• Activity
Copy out each line of the material that includes the word "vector".

•••

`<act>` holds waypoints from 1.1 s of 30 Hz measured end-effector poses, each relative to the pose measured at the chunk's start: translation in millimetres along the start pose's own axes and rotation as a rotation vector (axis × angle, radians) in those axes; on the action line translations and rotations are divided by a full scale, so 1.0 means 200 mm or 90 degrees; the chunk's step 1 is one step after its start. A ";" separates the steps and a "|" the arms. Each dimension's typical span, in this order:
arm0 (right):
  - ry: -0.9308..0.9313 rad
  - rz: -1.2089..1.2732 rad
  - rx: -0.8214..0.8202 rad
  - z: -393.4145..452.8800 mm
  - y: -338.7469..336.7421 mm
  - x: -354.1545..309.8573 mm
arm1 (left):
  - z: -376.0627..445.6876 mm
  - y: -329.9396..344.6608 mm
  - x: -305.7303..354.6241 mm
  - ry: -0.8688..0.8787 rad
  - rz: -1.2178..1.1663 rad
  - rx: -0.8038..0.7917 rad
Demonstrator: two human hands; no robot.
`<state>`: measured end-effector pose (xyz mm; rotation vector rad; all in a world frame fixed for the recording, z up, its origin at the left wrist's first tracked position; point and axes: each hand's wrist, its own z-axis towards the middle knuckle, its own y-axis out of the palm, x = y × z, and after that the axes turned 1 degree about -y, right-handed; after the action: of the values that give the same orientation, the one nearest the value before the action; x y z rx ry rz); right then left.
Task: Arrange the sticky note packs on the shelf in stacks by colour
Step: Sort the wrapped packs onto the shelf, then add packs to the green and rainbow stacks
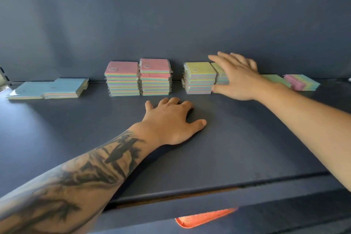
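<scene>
Sticky note packs (155, 77) sit in a row along the back edge of the shelf (228, 148), and your head view, the only one, shows most of the sorting done. Near the left end lie the blue-topped packs (55, 87), low and spread rather than squared up. Toward the middle stand two tall pink-topped stacks (122, 79), touching side by side. Just right of them comes a yellow-green-topped stack (199, 78), with a second, shorter yellow-green stack (220, 76) touching it.

Your right hand (237, 78) rests on that shorter stack, fingers straight and spread over its top and thumb low at its front; it looks like a press or a nudge, not a grip. Your left hand (171, 119) lies on the bare shelf in front of the stacks, fingers loosely bent, holding nothing.

Beyond your right wrist a green-topped pack (275, 79) lies flat, and a loose pink pack (296, 81) sits near the right end, well apart from the pink stacks. By my reading, what is left is squaring the yellow-green pair, moving that stray pink pack over, and tidying the blue ones.
</scene>
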<state>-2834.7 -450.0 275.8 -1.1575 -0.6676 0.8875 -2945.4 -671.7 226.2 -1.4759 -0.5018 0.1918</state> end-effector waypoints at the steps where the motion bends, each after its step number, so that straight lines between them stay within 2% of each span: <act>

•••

• Answer to the exercise
`<act>` holds waypoints from 1.1 s of 30 Hz measured end-effector poses, each relative to the pose measured at the chunk's start: translation in millimetres along the start pose's own axes and rotation as a rotation vector (axis × angle, radians) in those axes; on the action line translations and rotations are divided by a full scale, so 1.0 means 200 mm or 90 degrees; the chunk's step 1 is one step after its start. A ";" separates the steps and a "|" the arms. Each dimension's typical span, in this order:
`<state>`: measured end-effector pose (xyz mm; rotation vector rad; all in a world frame fixed for the recording, z up, its origin at the left wrist's first tracked position; point and axes: each hand's wrist, its own z-axis towards the middle knuckle, its own y-axis out of the palm, x = y × z, and after that the axes turned 1 degree about -y, right-handed; after the action: of the values that give the same orientation, the one nearest the value before the action; x y z rx ry rz); right then left.

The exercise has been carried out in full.